Subtitle Search Engine is a powerful platform that allows you to upload, process, and search video time stamps effortlessly based on given subtitle search keywords.
-
Subtitle Extraction: Use of ccextractor binary to extract subtitles directly from your uploaded videos.
-
Background Processing: The Django framework, handles video processing as a background task using Celery workers. This ensures an efficient and user-friendly experience.
-
Secure Video Storage: Processed videos are securely stored in Amazon S3, providing reliability and scalability to accommodate your storage needs.
-
Subtitle Indexing: The system indexes the extracted subtitles into DynamoDB, allowing you to search for specific words or phrases within the video content.
-
Precise Timestamp Search: Imagine uploading a music video and, with a simple search, discovering the exact time segments where your chosen phrases are mentioned.
-
Django: A Python web framework for developing the webapp.
-
Celery: Distributed task queue system for background processing.
-
Redis: Used as a message broker to store the tasks.
-
ccextractor: A tool for extracting closed captions (subtitles) from video files.
-
Amazon S3: Scalable object storage service for secure and efficient video storage.
-
DynamoDB: Fully managed NoSQL database for indexing and quick retrieval of subtitle information.
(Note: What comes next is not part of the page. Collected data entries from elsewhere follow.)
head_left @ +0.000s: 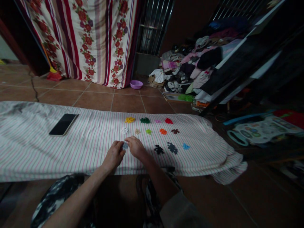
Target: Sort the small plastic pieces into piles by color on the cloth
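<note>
My left hand [114,156] and my right hand [136,147] meet over a striped cloth [90,142], both pinching a small grey cluster of pieces [125,146]. Beyond them lie small sorted piles by colour: yellow [129,120], dark green [145,120], pink [158,121], red [168,121], white [124,130], tan [137,131], light green [148,131], orange [163,131], maroon [175,131], black [158,149], dark grey [172,147] and blue [186,146].
A black phone [63,124] lies on the cloth to the left. A flowered curtain [95,38] hangs behind, with a purple bowl [136,84] on the tiled floor. Piled clothes [190,69] and a toy board [261,129] lie to the right.
</note>
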`<state>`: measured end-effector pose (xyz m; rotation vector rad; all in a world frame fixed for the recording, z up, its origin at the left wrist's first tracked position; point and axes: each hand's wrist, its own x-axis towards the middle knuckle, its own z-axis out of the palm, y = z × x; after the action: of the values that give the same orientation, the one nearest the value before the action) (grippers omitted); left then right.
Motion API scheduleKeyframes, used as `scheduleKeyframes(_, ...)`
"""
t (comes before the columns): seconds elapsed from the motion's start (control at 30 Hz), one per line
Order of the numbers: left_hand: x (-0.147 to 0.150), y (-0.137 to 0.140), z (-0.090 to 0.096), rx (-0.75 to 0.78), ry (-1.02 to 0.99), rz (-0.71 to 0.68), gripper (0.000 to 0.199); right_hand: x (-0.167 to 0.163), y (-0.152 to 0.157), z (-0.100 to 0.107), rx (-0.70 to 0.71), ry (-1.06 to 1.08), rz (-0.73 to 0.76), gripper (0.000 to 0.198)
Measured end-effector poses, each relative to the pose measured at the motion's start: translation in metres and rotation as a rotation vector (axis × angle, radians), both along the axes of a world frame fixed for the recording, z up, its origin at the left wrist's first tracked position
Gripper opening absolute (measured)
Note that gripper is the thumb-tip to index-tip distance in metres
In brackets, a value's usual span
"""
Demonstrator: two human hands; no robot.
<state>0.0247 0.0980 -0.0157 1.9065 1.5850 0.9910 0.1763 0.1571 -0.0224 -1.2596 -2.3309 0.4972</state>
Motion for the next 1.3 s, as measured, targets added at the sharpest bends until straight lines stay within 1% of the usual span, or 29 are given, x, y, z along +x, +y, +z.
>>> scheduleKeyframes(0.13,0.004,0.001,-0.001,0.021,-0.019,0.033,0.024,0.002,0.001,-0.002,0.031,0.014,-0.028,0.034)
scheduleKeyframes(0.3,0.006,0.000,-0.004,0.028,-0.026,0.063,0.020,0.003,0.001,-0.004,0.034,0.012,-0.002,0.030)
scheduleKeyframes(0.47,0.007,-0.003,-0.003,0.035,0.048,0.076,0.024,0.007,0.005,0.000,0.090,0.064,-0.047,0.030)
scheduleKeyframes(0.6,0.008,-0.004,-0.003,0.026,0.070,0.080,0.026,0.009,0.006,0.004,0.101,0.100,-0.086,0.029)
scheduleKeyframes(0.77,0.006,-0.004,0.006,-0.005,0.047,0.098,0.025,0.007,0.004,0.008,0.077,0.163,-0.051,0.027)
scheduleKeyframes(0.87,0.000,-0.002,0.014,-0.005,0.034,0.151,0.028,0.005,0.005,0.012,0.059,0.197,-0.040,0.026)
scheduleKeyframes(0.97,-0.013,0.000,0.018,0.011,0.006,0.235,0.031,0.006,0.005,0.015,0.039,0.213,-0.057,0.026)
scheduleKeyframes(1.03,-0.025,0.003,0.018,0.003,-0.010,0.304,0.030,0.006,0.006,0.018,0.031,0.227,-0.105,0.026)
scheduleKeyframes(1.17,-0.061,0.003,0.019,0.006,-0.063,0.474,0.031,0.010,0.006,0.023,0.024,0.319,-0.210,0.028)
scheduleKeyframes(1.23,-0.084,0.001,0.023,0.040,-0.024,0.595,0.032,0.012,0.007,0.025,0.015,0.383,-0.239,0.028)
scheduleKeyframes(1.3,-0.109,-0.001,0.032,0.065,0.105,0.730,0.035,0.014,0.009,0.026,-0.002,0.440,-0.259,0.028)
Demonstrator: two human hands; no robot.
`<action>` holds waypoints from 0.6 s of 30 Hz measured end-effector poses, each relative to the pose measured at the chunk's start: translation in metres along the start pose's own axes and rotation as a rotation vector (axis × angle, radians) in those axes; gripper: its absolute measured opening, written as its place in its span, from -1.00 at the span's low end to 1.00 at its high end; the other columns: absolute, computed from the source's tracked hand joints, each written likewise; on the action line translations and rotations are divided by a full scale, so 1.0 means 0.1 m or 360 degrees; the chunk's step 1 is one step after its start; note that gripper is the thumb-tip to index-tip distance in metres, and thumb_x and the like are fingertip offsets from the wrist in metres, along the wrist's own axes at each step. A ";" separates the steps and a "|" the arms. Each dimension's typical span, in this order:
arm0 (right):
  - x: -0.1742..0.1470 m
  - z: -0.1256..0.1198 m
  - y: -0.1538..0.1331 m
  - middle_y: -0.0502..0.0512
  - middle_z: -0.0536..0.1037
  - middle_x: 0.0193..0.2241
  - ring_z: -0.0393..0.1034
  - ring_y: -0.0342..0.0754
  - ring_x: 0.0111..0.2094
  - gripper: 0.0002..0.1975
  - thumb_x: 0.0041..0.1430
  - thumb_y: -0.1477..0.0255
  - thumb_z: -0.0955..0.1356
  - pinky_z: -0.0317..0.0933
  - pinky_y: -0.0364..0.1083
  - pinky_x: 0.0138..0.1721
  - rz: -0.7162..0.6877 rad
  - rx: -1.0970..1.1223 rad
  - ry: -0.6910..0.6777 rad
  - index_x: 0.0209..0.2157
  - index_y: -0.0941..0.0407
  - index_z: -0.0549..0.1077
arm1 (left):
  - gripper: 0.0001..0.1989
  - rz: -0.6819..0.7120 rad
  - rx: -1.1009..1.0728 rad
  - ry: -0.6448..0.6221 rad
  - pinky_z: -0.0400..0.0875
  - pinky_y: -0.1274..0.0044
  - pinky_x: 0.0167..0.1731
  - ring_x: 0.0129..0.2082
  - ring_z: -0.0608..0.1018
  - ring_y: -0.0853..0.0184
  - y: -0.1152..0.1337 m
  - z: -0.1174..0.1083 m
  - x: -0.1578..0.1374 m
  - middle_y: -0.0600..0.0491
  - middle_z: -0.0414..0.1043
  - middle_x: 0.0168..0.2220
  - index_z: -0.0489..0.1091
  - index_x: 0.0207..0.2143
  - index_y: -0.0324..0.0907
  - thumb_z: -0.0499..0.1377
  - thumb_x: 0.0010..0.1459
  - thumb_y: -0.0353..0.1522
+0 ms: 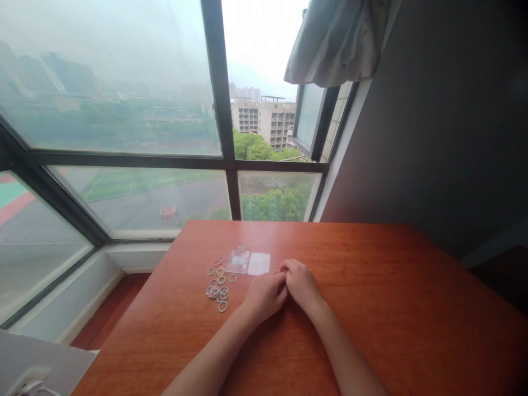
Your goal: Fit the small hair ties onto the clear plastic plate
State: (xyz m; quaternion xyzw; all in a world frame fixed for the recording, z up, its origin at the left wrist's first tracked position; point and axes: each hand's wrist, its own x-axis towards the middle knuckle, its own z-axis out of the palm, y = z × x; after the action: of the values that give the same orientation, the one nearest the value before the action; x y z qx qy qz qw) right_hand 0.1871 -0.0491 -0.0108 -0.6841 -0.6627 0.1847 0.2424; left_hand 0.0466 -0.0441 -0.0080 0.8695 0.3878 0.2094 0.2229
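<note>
Above the wooden table (355,308), my left hand (265,294) and my right hand (301,281) meet with fingers curled together. Anything between the fingertips is hidden by the hands. Just beyond my left hand lies an open clear plastic box (237,262), its whitish, see-through lid half (259,264) folded out flat to the right. To the left of my left hand are several small rings that look like hair ties (213,291), grey, pinkish and yellow, some overlapping. One greyish hair tie (223,306) lies nearest to me.
The table's far edge stands against framed windows (231,163), one pane swung outward at the right. A bunched curtain (336,44) hangs above it. A dark wall (433,121) rises on the right. Left of the table, a low ledge (138,257) and reddish floor (111,308) show.
</note>
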 end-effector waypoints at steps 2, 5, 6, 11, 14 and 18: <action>0.00 0.00 0.00 0.03 0.56 -0.29 0.37 -0.09 -0.23 -0.75 0.16 0.54 0.21 0.07 -0.18 -0.25 0.0004 0.0000 -0.0006 -0.34 0.05 0.50 | -0.88 0.0004 -0.0001 0.0005 0.20 0.59 -0.42 -0.39 0.46 0.35 -0.01 0.01 0.00 0.03 0.46 -0.35 0.34 -0.41 -0.19 0.03 0.14 -0.44; 0.00 -0.01 -0.01 0.04 0.56 -0.29 0.37 -0.08 -0.24 -0.75 0.17 0.53 0.21 0.06 -0.18 -0.26 0.0011 -0.0001 -0.0015 -0.34 0.05 0.51 | -0.89 0.0029 -0.0033 0.0023 0.21 0.59 -0.41 -0.38 0.46 0.36 -0.01 0.02 0.00 0.03 0.46 -0.34 0.33 -0.40 -0.19 0.03 0.14 -0.45; 0.00 -0.01 -0.01 0.04 0.56 -0.29 0.37 -0.08 -0.24 -0.75 0.17 0.53 0.20 0.06 -0.18 -0.27 0.0007 -0.0002 -0.0015 -0.34 0.05 0.51 | -0.89 0.0035 -0.0042 0.0027 0.20 0.60 -0.42 -0.39 0.45 0.37 -0.02 0.02 0.00 0.04 0.46 -0.34 0.33 -0.40 -0.19 0.03 0.14 -0.45; -0.01 -0.02 -0.02 0.03 0.56 -0.29 0.37 -0.09 -0.26 -0.75 0.18 0.52 0.20 0.04 -0.17 -0.30 -0.0004 -0.0022 -0.0001 -0.35 0.05 0.50 | -0.89 0.0039 -0.0064 0.0046 0.18 0.60 -0.44 -0.42 0.43 0.39 -0.01 0.01 0.00 0.05 0.44 -0.37 0.32 -0.43 -0.20 0.03 0.13 -0.46; -0.01 -0.02 -0.02 0.04 0.56 -0.29 0.37 -0.09 -0.26 -0.75 0.17 0.52 0.20 0.04 -0.17 -0.30 -0.0001 -0.0020 0.0002 -0.35 0.06 0.50 | -0.89 0.0035 -0.0071 0.0049 0.17 0.60 -0.45 -0.43 0.42 0.40 0.00 0.01 0.00 0.05 0.44 -0.38 0.32 -0.44 -0.20 0.03 0.13 -0.46; -0.01 -0.03 -0.03 0.04 0.56 -0.28 0.37 -0.09 -0.25 -0.75 0.16 0.52 0.20 0.05 -0.18 -0.28 -0.0004 -0.0011 -0.0014 -0.34 0.06 0.50 | -0.90 0.0027 -0.0072 0.0033 0.16 0.60 -0.44 -0.43 0.42 0.39 -0.01 0.01 0.00 0.05 0.44 -0.39 0.32 -0.44 -0.20 0.04 0.11 -0.46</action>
State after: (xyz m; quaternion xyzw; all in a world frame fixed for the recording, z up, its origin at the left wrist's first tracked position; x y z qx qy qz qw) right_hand 0.1859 -0.0499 -0.0068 -0.6832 -0.6653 0.1850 0.2374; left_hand 0.0468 -0.0439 -0.0090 0.8653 0.3778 0.2290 0.2367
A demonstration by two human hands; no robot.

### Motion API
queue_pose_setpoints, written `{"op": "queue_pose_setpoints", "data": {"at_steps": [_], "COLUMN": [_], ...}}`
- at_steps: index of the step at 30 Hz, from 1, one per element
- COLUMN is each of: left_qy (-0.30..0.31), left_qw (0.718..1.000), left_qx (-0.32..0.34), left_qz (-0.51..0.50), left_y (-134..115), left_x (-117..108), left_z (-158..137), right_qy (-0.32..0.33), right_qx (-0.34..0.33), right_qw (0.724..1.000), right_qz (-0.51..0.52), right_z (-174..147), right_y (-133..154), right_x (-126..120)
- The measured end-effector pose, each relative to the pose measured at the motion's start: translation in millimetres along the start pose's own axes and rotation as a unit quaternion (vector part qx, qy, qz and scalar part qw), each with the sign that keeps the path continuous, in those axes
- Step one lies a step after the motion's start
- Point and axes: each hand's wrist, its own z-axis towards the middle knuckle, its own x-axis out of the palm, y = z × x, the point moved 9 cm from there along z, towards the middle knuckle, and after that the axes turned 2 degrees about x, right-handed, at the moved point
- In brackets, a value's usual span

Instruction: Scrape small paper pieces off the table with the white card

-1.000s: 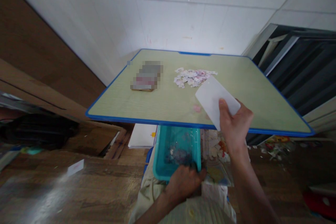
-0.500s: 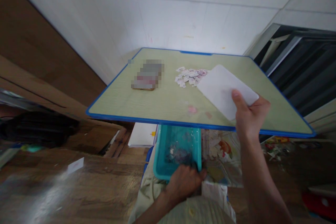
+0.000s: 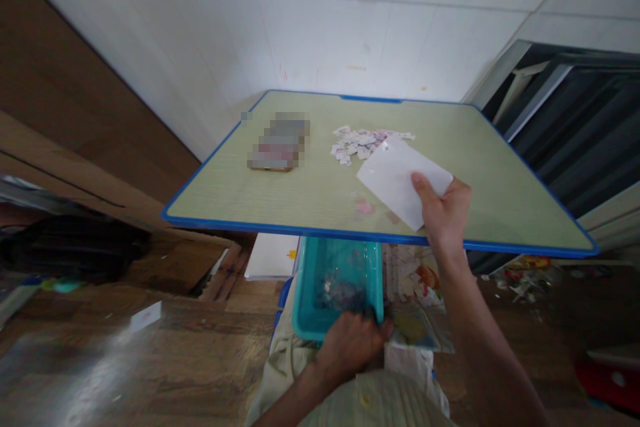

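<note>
White wall (image 3: 320, 40) rises behind my table (image 3: 240, 193), whose pale green top has a blue rim. Brown boards (image 3: 75, 80) slant along the left, and dark panels (image 3: 575, 120) lean at the right.

From my head view, a phone (image 3: 280, 143), mostly pixelated, lies on the left part of the top. Right of it, toward the far side, sits a loose pile of paper scraps (image 3: 357, 145), whitish with some pink. My right hand (image 3: 447, 213) grips a white card (image 3: 395, 177), thumb on the upper face. I hold it tilted over the near right part of the table, its far end overlapping the pile's near right side; I can't tell whether the two touch. Left of the card's near corner are small blurred pinkish bits (image 3: 365, 206).

Below the near edge, a teal tub (image 3: 303, 293) rests at my lap, dark and pale bits (image 3: 343, 293) inside. My left hand (image 3: 353, 343) is at its near right corner, fingers curled; I can't tell whether they grip the rim.

Left of the tub is a white pad (image 3: 270, 257). On the wooden floor (image 3: 200, 367), farther left, lies a pale slip (image 3: 146, 317), and beyond it a black bag (image 3: 75, 247).
</note>
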Motion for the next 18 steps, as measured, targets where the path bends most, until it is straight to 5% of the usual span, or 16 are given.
{"op": "queue_pose_setpoints", "data": {"at_steps": [10,18], "left_qy": [0.013,0.009], "left_qw": [1.0,1.0], "left_qx": [0.005,0.006], "left_qz": [0.003,-0.001], "left_y": [-1,0], "left_x": [2,3], "left_z": [0,1], "right_qy": [0.083,0.227], "right_qx": [0.016,0.065], "right_qw": [0.994,0.964], "right_qz": [0.066,0.121], "right_z": [9,22], "right_y": [-1,-3], "right_x": [36,62]}}
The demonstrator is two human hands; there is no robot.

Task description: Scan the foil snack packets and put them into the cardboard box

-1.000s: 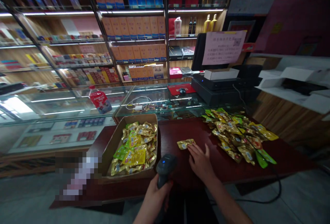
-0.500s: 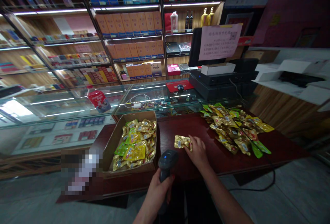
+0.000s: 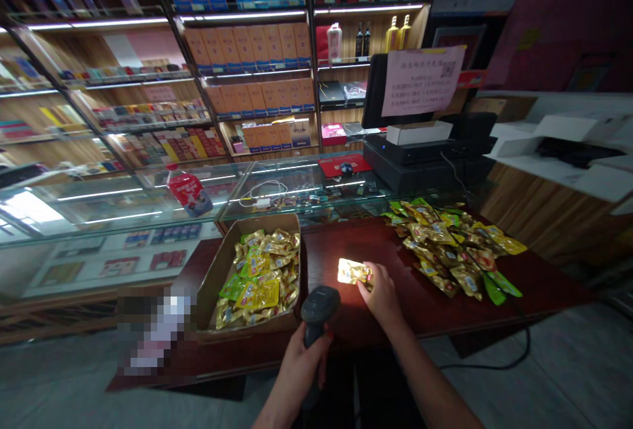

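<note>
The right hand (image 3: 383,295) pinches the packet (image 3: 351,271), likely light and slick, by its best-held end; the left hand (image 3: 302,362) wraps the scanner (image 3: 320,304).

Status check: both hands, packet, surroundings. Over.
Left hand gripping scanner. Right hand holding gold packet, brightly lit. Open carton to the left, packet pile to the right.

One head-worn camera gives the view, facing forward and far enough down to see the left hand (image 3: 301,358) and right hand (image 3: 381,294) from above and behind, low in the frame and near the lens. Its wide field takes in the table (image 3: 329,236) around both hands and the counter (image 3: 133,203) beyond them. Shelves (image 3: 262,74) stand farther off, ahead of the hands; floor (image 3: 568,373) shows low to either side.
</note>
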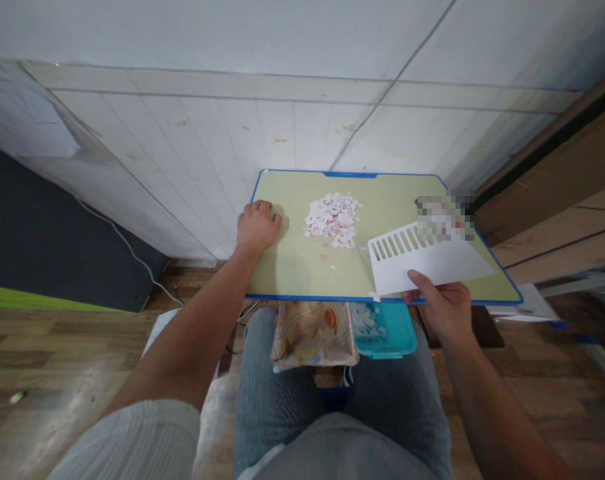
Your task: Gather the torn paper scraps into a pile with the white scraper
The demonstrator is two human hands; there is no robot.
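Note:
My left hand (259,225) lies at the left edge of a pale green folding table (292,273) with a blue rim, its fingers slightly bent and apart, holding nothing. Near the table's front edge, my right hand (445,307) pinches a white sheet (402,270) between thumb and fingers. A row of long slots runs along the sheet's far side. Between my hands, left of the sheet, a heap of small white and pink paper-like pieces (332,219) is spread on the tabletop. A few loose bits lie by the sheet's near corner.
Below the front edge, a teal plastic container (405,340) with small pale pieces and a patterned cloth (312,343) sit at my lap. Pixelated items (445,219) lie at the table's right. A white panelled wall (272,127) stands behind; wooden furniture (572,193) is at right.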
1. Upload your video on the platform.
2. The system will extract subtitles and process the video in the background.
3. Once processed, you can search for specific words or phrases within the video content.
4. Explore the precise time segments where your chosen phrases are mentioned.
To run this project, you will need to add the following environment variables to your .env file
AWS_REGION_NAME
AWS_ACCESS_KEY_ID
AWS_SECRET_ACCESS_KEY
S3_BUCKET_NAME
DYNAMODB_TABLE_NAME
Clone the project
git clone https://github.com/AbhishekBhosale46/Django-Subtitle-Search-Engine/
Go to the project directory
cd my-project
Install dependencies
pip install -r requirements.txt
Run migrations
python manage.py migrate
Start Celery worker for background tasks
celery -A yourprojectname worker -P threads -l info
Run the Django server
python manage.py runserver